A friend has recently come back to the sign trade; he was a sheriff's officer for years. I asked him why he took up that line of work, and he said that the sign trade was too stressful. It is, but I'll spare you the details. He paid somebody to make him a website, they pulled a few SEO strings, and got the site to the top position when searching for “hand lettering” in the Knoxville Tn area. I've always emphasized the term “sign painter”, so I didn't consider it too much of a threat, but decided that I should try for the #2 position in the other term.
For me, getting page rank (named after Larry page, really) has been a big task, because I don't know any clever optimizing tricks; I just rely on long term additions of content. If dealing with competitor's sites wasn't enough, the biggest hurdle is probably those sites full of listings. The sites have a list of companies in the field, but little information about each one. They're made by people that are tech savvy, and always have good page rank. What's been nice is that the two aforementioned fields have so little competition, that there hasn't been a big presence of the listing sites.
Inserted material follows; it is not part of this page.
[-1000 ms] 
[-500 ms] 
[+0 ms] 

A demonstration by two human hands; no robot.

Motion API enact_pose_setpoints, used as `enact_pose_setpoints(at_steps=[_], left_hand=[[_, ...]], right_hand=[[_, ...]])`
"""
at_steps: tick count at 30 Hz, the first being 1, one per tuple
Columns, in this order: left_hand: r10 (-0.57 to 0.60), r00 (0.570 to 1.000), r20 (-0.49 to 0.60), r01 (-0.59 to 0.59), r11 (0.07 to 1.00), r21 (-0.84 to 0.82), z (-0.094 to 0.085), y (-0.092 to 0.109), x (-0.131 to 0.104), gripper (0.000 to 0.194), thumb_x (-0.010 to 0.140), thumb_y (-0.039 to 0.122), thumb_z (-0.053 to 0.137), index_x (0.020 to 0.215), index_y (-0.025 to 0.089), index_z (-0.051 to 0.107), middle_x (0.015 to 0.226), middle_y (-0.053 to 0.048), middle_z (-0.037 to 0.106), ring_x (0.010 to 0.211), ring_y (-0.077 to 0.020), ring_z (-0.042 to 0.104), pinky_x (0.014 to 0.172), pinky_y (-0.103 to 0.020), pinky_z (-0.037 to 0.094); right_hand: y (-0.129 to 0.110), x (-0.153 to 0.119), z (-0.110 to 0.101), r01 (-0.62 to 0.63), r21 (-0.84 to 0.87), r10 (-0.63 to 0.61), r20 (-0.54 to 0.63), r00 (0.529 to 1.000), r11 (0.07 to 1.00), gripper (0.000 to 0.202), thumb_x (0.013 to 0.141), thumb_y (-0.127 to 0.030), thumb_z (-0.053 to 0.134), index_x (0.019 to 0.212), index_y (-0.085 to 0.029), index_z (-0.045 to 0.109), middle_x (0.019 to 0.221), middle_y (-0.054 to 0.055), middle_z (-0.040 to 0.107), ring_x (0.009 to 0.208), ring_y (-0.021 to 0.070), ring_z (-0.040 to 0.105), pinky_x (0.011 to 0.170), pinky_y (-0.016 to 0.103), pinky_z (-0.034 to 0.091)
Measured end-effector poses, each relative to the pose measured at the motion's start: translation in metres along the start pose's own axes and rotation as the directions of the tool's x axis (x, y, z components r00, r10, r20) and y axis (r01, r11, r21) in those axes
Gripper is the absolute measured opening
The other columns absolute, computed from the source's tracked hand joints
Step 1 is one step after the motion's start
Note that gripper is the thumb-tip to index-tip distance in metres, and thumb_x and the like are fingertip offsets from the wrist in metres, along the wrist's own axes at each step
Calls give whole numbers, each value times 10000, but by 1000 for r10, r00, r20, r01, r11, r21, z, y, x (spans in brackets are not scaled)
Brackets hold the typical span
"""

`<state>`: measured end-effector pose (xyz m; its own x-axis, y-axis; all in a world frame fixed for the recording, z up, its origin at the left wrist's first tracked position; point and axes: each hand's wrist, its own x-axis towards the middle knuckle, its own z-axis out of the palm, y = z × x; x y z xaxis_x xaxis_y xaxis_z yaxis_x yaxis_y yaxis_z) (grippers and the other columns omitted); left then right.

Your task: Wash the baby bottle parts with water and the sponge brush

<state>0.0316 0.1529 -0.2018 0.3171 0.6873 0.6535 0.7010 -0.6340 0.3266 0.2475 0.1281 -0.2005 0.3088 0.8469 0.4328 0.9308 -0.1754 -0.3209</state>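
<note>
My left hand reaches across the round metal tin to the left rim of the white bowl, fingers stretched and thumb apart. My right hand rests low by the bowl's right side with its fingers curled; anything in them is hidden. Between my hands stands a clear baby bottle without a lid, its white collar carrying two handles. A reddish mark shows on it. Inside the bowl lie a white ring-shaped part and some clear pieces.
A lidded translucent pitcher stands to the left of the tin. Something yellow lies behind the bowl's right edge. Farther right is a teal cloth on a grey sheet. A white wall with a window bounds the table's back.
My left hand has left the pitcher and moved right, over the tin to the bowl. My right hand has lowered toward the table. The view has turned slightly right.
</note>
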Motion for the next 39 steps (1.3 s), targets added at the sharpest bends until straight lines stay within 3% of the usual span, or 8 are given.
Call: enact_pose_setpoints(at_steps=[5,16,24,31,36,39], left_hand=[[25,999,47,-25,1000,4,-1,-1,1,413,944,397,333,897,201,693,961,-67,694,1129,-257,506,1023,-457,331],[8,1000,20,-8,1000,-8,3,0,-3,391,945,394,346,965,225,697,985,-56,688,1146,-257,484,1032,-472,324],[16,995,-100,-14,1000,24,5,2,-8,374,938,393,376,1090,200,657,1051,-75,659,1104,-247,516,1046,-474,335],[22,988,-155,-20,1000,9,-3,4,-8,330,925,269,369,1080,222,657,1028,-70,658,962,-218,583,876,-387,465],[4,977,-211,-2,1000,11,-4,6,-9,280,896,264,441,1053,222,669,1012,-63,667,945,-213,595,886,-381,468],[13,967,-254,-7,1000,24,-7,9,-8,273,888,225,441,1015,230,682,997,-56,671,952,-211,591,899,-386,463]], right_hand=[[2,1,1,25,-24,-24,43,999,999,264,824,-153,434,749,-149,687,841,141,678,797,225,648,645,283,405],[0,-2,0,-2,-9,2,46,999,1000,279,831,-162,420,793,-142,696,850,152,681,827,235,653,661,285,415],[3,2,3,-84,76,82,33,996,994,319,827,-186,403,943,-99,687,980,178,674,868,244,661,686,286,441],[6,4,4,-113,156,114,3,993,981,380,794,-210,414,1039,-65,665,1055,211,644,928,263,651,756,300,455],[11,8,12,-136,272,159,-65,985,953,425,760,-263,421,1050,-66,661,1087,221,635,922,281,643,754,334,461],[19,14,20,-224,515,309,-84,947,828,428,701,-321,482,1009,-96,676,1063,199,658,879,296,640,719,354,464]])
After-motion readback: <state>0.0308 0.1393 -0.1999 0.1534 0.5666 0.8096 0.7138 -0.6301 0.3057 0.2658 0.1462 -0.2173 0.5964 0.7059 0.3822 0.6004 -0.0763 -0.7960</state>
So I added keywords to my sites, to try and get the #2 position. Then, I looked, and my site was #1, but my friend's site was #4. #2 and #3 were occupied by listing sites! It's as though whenever there's competition in a field, there are auto-bots that show up and make additional sites.
If you've read previous postings, you're aware of my concern for the vitality of the black business community. My reasoning was that if black business owners are harassed when they try to move into other areas, then a pragmatic solution is to get white customers into black neighborhoods. If I'm correct, blacks comprise about 13 percent of the population. That's not a big enough customer base, they need other races shopping at their businesses.
I was at a gathering in someone's house, and I brought up the subject of an author interview I heard on the public radio station. It was probably Terry Gross, interviewing a man named David Kennedy. He wrote a book about violence in African American areas, and progress that has been made. I was glued to the radio, actually pulled my truck off the road to hear the interview. It covered a bit of ground, told how most of the shooting in those areas was done by a very small part of the population. A new approach was formulated that coordinated the efforts of police and social agencies.
My friend responded by telling me of failed efforts made here in Knoxville, and of an attack on a delivery driver he knows, who was making a delivery in an African American area. My friend did not at all share my optimism. So I made the mental adjustment that it's the side streets which are dangerous, not the more exposed main thoroughfares. Recently, I got a call to fix some window advertising I did for two adjoining store fronts in that area. The one business owner said that one evening a couple of the next door neighbor's girlfriends got into a fight, and broke the windows. Some of these panes are 6 or 7 feet off the ground. My assumption is that this wasn't the result of fist fighting or clubs. I think the windows were shot out. This doesn't sound like it fits the scenario of gang violence.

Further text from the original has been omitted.